### AVAILABLE DATA ###
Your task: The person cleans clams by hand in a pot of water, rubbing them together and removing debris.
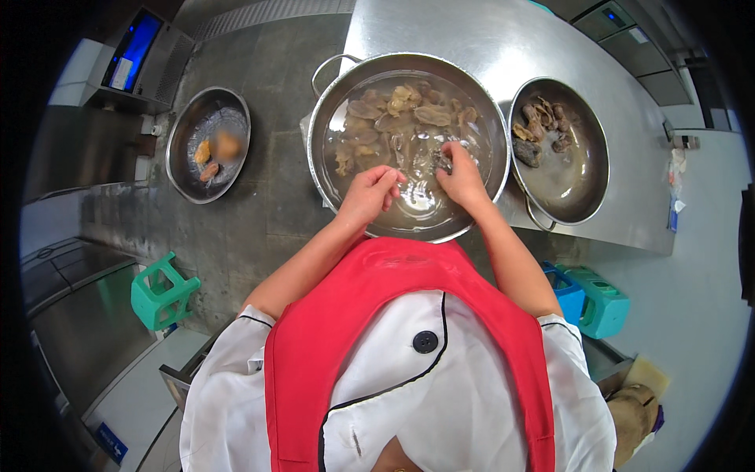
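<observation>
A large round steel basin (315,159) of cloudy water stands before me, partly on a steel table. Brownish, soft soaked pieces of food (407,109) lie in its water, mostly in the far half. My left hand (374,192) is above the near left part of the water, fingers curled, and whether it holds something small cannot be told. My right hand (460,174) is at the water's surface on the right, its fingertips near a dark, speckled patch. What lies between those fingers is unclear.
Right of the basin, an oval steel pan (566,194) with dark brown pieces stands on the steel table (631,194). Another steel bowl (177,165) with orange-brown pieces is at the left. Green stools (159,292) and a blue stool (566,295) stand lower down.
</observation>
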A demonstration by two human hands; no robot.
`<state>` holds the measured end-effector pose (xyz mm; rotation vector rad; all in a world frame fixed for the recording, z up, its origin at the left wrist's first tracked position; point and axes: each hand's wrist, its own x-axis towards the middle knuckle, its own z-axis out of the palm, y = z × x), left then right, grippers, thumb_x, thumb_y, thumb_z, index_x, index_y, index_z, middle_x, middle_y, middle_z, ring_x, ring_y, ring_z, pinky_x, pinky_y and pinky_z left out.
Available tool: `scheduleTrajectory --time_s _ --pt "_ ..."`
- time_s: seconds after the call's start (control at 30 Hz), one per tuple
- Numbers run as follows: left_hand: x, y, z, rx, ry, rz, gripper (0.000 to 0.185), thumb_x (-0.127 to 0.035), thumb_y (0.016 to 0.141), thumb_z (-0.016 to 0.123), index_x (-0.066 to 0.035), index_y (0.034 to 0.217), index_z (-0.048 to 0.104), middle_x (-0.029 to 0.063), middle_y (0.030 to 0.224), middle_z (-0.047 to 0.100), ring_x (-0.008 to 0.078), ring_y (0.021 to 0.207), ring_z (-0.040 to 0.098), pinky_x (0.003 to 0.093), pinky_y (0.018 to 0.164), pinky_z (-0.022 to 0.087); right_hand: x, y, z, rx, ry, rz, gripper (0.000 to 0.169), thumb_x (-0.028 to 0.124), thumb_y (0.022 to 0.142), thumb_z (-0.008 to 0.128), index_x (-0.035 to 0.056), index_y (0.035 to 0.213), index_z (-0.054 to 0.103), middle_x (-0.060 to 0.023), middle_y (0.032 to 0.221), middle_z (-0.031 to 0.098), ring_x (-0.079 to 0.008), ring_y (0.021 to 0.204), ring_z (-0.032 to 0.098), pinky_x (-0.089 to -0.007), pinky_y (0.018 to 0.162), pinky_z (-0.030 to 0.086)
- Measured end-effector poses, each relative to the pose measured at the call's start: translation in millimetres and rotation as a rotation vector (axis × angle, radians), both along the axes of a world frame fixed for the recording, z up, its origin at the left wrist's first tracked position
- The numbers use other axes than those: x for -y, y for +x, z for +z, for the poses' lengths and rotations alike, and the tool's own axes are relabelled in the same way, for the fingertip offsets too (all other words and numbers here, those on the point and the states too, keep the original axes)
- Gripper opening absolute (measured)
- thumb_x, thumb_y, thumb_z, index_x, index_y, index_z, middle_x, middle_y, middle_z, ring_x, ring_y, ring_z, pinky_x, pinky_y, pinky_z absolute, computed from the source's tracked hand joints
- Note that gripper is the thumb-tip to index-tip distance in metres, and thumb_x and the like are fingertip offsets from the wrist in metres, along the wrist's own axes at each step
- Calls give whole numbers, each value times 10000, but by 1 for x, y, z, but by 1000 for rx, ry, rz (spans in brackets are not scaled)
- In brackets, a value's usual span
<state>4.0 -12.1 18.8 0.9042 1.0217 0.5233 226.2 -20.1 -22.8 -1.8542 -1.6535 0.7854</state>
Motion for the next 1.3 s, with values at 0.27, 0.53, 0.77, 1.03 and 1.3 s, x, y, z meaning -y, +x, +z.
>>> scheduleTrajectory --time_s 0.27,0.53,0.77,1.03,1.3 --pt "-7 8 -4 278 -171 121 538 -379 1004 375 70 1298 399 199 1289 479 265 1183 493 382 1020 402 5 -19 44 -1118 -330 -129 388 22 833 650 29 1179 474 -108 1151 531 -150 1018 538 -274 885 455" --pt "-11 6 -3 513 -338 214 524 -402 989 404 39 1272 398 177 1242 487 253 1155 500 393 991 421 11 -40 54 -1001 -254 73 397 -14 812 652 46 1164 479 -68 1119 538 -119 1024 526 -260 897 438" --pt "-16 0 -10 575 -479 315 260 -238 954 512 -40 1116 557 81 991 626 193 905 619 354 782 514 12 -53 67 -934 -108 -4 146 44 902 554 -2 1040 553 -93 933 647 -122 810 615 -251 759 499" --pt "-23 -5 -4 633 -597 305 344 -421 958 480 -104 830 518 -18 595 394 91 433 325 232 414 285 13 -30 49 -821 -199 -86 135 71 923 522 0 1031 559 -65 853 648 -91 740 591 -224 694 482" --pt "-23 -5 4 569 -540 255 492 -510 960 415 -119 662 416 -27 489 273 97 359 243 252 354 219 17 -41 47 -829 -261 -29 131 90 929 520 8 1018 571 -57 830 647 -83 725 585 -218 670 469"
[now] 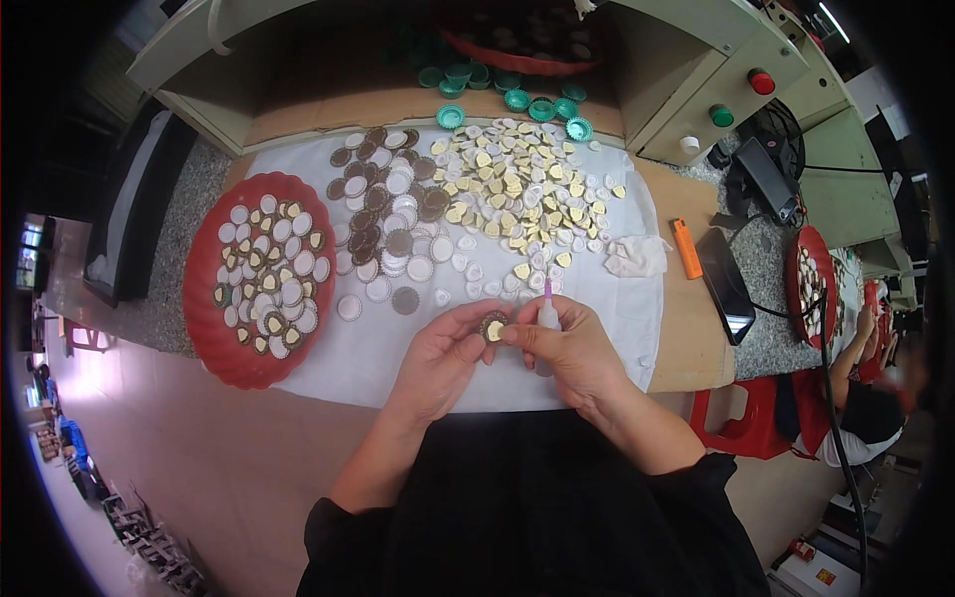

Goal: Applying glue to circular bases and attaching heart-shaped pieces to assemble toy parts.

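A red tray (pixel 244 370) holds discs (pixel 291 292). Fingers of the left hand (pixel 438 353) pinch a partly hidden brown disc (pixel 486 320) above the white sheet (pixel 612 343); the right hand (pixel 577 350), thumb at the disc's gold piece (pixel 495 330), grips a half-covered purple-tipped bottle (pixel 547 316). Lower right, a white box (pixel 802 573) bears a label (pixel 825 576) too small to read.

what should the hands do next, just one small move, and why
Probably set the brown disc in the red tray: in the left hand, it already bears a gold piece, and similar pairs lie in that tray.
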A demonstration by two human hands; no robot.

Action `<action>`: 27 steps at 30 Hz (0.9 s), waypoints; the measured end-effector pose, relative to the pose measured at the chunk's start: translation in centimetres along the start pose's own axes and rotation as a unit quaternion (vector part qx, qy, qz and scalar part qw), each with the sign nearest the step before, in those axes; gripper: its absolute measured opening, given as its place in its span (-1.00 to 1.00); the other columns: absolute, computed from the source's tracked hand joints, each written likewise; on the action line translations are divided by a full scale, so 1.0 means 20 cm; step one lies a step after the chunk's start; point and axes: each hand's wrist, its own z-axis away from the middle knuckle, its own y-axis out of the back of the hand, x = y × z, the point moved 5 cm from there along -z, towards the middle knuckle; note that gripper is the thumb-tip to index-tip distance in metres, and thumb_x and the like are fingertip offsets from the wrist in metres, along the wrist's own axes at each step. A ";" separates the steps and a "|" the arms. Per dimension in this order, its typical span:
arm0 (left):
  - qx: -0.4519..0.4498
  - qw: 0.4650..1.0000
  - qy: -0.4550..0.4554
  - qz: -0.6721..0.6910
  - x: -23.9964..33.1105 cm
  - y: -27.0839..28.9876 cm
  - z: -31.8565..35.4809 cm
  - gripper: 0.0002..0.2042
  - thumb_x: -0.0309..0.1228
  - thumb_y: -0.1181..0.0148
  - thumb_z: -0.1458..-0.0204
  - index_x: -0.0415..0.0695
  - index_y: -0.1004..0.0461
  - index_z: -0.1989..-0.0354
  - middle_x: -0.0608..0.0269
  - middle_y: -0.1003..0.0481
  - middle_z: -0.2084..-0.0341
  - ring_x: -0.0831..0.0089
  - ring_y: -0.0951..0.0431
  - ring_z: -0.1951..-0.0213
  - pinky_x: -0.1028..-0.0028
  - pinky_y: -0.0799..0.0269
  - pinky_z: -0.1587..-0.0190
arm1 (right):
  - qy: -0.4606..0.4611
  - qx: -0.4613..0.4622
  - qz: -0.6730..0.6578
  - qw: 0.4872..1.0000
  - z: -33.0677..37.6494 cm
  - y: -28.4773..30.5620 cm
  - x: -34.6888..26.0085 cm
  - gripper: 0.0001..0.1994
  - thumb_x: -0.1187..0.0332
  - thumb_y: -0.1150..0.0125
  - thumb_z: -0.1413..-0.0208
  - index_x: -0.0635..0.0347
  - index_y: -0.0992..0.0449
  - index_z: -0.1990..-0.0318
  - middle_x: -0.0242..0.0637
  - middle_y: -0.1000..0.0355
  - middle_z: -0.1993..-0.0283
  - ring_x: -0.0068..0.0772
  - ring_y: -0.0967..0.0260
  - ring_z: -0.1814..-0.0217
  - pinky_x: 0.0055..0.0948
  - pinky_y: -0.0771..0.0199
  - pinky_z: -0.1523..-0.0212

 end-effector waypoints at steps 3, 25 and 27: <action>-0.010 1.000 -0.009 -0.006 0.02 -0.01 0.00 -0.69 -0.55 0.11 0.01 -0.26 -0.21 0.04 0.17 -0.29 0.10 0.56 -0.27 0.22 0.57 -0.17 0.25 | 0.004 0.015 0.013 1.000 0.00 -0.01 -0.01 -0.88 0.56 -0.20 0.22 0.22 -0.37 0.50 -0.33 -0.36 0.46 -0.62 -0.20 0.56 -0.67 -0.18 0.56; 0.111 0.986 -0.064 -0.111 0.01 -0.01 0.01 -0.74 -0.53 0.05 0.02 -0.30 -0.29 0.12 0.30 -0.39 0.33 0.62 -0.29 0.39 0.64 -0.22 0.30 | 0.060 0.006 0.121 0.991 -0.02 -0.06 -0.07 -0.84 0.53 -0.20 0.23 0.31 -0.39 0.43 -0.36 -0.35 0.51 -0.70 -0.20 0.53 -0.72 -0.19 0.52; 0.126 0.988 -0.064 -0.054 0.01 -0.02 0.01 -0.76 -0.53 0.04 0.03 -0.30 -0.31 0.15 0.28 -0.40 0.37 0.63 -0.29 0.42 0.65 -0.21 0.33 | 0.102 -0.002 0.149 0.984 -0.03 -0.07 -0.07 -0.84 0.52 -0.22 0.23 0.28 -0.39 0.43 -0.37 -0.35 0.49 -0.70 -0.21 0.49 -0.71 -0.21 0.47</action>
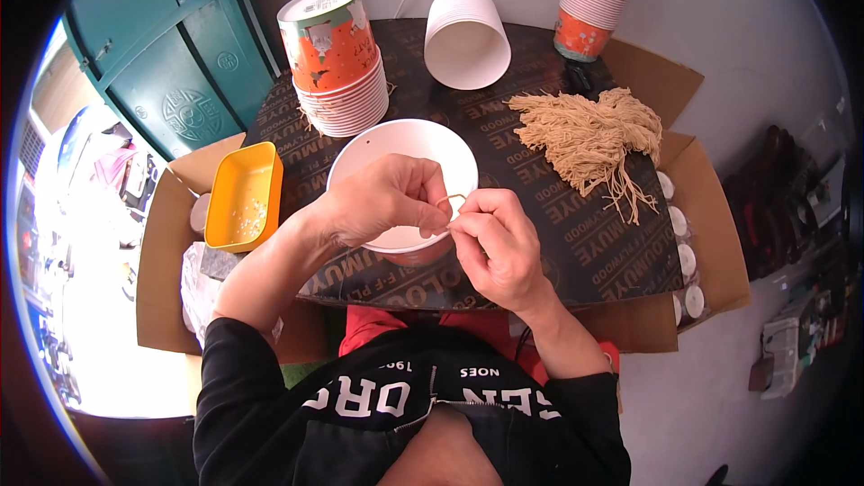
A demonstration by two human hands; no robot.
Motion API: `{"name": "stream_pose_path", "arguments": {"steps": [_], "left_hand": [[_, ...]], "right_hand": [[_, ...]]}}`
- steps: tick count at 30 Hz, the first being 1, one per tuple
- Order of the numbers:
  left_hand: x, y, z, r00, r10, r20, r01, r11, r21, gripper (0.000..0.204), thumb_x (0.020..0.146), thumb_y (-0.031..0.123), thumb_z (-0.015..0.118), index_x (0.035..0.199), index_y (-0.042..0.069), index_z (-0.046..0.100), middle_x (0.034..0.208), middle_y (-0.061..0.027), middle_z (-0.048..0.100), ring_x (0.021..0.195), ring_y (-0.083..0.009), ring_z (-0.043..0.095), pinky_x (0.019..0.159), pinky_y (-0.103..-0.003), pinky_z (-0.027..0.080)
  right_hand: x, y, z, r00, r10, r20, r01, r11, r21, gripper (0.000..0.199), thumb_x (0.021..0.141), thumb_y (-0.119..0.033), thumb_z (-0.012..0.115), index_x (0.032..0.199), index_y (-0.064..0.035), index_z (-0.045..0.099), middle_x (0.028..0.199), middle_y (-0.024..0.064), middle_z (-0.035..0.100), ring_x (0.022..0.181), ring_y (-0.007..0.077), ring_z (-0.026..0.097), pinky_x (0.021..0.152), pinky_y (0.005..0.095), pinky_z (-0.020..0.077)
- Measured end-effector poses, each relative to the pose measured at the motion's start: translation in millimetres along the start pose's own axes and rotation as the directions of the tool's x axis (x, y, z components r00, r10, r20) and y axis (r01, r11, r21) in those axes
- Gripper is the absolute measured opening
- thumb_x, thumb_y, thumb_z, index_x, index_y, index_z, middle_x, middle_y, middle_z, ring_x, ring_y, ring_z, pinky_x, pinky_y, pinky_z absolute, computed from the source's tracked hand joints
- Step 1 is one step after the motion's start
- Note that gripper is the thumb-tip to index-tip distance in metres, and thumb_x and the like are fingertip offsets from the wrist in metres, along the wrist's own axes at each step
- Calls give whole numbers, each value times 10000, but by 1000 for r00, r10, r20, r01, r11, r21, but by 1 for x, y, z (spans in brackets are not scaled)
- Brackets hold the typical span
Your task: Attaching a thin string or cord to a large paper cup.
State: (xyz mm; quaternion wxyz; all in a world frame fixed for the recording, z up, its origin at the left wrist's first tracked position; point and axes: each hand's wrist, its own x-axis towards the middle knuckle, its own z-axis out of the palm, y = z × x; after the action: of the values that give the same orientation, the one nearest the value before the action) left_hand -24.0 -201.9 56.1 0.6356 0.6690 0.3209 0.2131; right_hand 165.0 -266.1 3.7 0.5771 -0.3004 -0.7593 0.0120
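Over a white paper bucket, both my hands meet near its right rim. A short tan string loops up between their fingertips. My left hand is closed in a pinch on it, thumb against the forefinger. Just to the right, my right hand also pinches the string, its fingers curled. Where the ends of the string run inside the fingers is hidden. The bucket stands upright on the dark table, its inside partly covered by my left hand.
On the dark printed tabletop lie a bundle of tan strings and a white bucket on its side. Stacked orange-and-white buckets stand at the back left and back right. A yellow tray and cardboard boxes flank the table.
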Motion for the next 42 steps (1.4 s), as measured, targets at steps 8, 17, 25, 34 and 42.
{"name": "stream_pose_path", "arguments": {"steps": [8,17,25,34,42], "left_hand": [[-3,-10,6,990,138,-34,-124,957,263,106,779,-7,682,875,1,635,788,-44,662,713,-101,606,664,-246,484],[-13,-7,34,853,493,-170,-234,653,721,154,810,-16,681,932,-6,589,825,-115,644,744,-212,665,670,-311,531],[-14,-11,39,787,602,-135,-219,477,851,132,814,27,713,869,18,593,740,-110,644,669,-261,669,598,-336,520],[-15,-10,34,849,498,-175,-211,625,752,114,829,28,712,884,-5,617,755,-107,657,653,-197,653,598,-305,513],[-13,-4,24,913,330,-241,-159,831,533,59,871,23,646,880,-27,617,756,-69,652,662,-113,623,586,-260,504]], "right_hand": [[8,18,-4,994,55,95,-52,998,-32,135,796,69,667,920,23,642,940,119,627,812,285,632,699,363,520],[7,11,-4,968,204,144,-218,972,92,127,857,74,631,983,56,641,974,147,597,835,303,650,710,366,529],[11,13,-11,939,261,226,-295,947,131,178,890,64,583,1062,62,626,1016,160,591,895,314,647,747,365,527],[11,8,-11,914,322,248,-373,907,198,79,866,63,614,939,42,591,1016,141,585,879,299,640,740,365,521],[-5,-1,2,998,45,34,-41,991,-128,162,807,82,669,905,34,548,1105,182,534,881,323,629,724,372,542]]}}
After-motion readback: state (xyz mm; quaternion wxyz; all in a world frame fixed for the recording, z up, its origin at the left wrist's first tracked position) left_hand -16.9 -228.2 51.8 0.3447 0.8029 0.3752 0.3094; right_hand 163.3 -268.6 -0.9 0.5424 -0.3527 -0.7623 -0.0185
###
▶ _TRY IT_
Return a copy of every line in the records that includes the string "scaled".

▶ _THE ANSWER_
- Calls give whole numbers, each value times 10000, but by 1 for x, y, z, but by 1000 for rx, ry, rz (spans in brackets are not scaled)
- Calls give whole numbers, each value times 10000, but by 1000 for r00, r10, r20, r01, r11, r21, but by 1 for x, y, z (spans in brackets are not scaled)

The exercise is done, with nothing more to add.